Some studies have reported that Cdc42 is involved in Ras-mediated cellular transformation and tumorigenesis (65). For example, in the Cre-inducible conditioned knockout mouse model, Cdc42 deficiency in alveolar cells resulted in the inhibition of Kras-induced transformation and tumor formation, but Cdc42 loss in bronchial cells increased bronchiole tumor formation (66). These results suggest that Cdc42 functions in a cell-specific manner in lung tumorigenesis.

In addition to Ras-related transformation, Cdc42 also affects oncogenic EGFR signaling. The activation of Cdc42 results in the inhibition of ubiquitin-mediated EGFR degradation, which leads to sustained EGFR signaling and cellular transformation (67). A contribution of Cdc42 to EGFR-mediated transformation has not yet been reported in lung cancer. Thus, future experiments will address this possibility and determine whether Cdc42-EGFR initiates lung cancer formation.

Targets of Cdc42

Since Cdc42 GTPase has proven to be difficult to target directly, significant efforts have been made to develop inhibitors based on the mechanisms of Cdc42 regulation and function and that target various aspects of Cdc42 signaling. In this section, we will discuss the potential strategies and inhibitors.

Curcumin inhibits lung cancer migration and downregulates Cdc42 (27). A natural compound, cycloartobiloxanthone, affects the migration and invasiveness of lung cancer cells (68). In addition, TAOCSB has been shown to inhibit the migration of A549 cells by suppressing Cdc42 (31). These results indicate that Cdc42 is a target of natural products with anticancer effects.

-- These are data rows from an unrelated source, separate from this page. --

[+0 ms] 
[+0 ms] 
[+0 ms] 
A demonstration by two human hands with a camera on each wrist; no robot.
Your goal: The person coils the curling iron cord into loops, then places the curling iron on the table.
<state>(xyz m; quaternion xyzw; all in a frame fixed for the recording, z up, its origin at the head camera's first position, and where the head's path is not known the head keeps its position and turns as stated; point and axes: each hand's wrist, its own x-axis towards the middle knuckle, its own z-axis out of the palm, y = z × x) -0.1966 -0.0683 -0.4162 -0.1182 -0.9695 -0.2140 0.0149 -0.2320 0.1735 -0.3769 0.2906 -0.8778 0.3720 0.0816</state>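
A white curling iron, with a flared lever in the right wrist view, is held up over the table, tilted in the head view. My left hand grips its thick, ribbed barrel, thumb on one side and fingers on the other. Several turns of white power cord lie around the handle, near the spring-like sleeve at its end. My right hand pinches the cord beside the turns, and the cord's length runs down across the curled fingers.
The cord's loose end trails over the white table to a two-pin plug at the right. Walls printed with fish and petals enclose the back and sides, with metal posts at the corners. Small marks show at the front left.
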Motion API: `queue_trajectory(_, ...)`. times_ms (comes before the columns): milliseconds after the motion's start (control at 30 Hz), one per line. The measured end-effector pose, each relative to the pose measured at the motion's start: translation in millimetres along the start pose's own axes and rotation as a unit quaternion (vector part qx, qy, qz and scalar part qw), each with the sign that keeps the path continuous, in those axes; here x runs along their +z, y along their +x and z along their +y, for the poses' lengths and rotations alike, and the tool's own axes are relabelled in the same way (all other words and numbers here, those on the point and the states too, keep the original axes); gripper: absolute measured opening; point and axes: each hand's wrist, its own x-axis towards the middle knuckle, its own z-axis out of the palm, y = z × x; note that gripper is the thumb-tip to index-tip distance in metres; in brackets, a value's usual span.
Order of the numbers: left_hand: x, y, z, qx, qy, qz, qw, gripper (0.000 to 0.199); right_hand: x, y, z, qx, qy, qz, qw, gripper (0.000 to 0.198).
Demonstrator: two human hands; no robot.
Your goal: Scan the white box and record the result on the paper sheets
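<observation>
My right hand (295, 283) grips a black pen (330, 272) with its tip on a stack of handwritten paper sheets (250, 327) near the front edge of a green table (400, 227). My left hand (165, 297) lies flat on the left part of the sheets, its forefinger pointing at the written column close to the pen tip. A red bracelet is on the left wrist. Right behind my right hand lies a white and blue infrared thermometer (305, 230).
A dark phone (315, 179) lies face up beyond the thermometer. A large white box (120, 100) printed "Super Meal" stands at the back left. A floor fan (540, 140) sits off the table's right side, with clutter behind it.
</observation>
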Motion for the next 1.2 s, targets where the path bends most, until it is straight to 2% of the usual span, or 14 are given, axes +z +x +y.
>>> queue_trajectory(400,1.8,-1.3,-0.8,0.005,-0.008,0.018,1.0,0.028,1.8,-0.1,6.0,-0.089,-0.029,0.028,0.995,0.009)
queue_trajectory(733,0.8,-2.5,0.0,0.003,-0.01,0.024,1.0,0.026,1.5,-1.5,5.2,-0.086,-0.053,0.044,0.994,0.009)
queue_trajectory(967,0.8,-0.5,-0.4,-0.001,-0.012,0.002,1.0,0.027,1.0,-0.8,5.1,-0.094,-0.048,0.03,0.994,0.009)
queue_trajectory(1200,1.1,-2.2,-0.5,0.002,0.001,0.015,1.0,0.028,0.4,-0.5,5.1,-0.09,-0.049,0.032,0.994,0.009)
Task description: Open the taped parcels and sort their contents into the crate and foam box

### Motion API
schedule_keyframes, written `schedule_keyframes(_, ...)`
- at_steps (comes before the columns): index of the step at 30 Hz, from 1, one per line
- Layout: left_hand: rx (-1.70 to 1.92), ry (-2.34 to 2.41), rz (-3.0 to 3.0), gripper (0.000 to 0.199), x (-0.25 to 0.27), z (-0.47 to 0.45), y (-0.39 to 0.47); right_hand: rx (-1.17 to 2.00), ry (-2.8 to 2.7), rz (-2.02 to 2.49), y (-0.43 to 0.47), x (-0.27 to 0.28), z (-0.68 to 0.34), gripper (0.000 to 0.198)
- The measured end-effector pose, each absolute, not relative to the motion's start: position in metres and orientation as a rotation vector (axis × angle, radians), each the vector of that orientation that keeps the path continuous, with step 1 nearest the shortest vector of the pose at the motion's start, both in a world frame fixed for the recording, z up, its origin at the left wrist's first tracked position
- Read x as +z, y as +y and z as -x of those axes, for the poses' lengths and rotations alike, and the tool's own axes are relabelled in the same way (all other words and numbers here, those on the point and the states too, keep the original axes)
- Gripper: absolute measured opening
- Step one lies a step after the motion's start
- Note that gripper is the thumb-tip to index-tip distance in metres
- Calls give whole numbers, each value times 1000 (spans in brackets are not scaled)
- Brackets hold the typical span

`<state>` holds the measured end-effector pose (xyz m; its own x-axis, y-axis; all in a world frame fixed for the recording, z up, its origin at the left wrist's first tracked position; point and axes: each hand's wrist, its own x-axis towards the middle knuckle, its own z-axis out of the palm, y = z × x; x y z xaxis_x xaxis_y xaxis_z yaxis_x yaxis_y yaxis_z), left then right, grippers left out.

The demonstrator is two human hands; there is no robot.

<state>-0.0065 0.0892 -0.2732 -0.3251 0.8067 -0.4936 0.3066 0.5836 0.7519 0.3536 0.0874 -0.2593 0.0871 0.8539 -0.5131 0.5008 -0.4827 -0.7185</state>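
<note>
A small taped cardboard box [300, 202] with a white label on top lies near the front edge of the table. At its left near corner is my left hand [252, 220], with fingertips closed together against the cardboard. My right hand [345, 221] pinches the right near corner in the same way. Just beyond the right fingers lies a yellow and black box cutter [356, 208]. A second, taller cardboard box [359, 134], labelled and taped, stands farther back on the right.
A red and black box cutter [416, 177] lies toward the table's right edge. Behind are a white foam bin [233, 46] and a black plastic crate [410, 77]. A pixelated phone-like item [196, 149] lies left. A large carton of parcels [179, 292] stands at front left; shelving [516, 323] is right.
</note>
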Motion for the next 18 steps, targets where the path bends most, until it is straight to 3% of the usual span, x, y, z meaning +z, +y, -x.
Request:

Other studies have identified small molecule inhibitors of Cdc42 activity that affect GEF function. For example, ML141 is a noncompetitive, nucleotide-binding inhibitor of Cdc42 that inhibits nucleotide re-association (69). Another small molecule inhibitor, CASIN, inhibits Cdc42 activation by preventing its binding to GEFs in a dose-dependent manner (70). However, these small molecule inhibitors have not yet shown clinical efficacy for lung cancer. In addition, emerging evidence has shown that microRNAs play important roles in lung carcinogenesis by affecting the expression or activation of Cdc42. The ectopic expression of miR-137 in lung cancer cells could downregulate Cdc42, which would lead to a decrease in cell proliferation (71). MiR-182 has been reported to suppress lung cancer metastasis (72). In addition, miR-25 has been implicated in patients with NSCLC and is associated with Cdc42 production in A549 cells (73). A recent result showed that long noncoding RNA 00707 is upregulated in LAD tissues compared with normal tissues and that its overexpression is related to an advanced TNM stage, as this miRNA regulates Cdc42 (74). These results indicate the importance of microRNAs as downstream effectors that target the Cdc42 gene.

Conclusions

Emerging evidence indicates that Cdc42 signaling plays an important role in the progression of lung cancer. However, additional studies are needed to determine the activity and expression patterns of Cdc42 and its signaling effectors during the stages of lung tumor initiation, progression and metastasis. The effectors and upstream regulators of Cdc42 have been implicated in the pathogenesis of lung tumorigenesis. Current efforts to block Cdc42 activity based on the regulatory mechanisms associated with Cdc42 signaling are in progress. However, there has been limited success in Cdc42 GTPase inhibitor development for lung cancer treatment. The small inhibitor ML141 was used to inhibit Cdc42 activity by binding to GEFs. In our previous study, we used an ML141 inhibitor during inflammatory lung injury and demonstrated that the inactivation of Cdc42 decreased endothelial cell proliferation and regeneration (21). Therefore, further studies are required to observe the effect of Cdc42 inhibitors on lung carcinogenesis. Recent results showed that microRNAs that target Cdc42 are associated with lung cancer. However, the regulatory mechanisms in these pathologic processes require further study. Overall, these data support a significant role for Cdc42 in lung tumorigenesis and reveal the protein as a novel candidate for therapeutic interventions, which warrants further investigation of Cdc42 signaling in lung cancer.